The BPCIA provisions prescribe pre-litigation steps for the companies controlling the original biologic and the biosimilar to exchange product and patent information. This process can consume more than six months between the filing of the biosimilar application with the FDA and the start of patent litigation. The BPCIA also includes provisions for litigating some of the patents in an initial lawsuit and then addressing others through preliminary injunction and later litigations at 180 days prior to commercial launch of the biosimilar.
As the first biosimilars make their way through the system, this complex process has made for some false starts, particularly because biosimilar companies may file declaratory actions. In June 2013, the Northern District of California dismissed a declaratory action related to a biosimilar for Enteracept (enbrel) as premature because the action was brought before the biosimilar application was filed with the FDA, thus the applicant had not complied with the BPCIA framework. In a District of Massachusetts case involving a biosimilar of Remicade, the defendant brought a motion to dismiss the declaratory action on similar grounds and in October 2014, the biosimilar company voluntarily dismissed the case. Similarly, the Southern District of New York dismissed a declaratory judgment case against a third party holding patents related to a biosimilar antibody drug, reasoning that an actual case or controversy did not exist until the biosimilar company had completed the BPCIA process and entered the market.
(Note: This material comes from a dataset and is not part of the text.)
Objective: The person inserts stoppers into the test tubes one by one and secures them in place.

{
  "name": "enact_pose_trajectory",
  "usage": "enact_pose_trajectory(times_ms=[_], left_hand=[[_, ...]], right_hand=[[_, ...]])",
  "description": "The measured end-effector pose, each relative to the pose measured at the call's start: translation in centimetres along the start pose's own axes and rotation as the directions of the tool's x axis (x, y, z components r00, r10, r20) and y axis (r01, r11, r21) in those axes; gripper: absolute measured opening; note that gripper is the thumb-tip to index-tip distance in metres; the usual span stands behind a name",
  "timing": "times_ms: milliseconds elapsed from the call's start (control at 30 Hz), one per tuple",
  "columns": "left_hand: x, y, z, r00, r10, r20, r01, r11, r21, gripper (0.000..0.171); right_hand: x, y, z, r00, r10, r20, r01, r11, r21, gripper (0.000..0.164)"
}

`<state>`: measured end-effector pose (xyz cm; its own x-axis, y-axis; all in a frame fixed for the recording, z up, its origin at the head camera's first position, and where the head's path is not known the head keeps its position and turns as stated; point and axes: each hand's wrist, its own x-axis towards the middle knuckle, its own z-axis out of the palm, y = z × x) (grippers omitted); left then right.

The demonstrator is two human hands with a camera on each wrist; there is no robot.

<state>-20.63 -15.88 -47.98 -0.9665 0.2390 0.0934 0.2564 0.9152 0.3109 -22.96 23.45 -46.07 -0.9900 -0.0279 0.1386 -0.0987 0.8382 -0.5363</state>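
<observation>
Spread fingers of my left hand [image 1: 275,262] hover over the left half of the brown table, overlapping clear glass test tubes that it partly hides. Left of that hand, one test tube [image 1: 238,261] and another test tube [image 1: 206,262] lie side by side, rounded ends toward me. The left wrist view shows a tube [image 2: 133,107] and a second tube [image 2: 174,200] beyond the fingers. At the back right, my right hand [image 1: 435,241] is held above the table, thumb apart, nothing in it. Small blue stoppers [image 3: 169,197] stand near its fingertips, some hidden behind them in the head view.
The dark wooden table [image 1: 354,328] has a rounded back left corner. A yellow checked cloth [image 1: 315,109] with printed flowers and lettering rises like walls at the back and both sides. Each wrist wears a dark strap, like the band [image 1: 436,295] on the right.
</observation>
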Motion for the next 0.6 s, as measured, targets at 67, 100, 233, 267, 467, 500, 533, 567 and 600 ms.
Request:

In October 2014, a new ground of controversy arose in the biosimilar litigation arena. In a case involving a biosimilar of Neupogen, the biosimilar company refused to provide its FDA application and manufacturing processes to the company marketing the branded drug, asserting that these steps of the BPCIA were not mandatory. This issue is currently pending in the Northern District of California.
So, at almost five years out from the BPCIA’s enactment, is the process working as intended? These initial starts and stops and the complexity of the litigation process suggest that it may take some time before everything falls into place.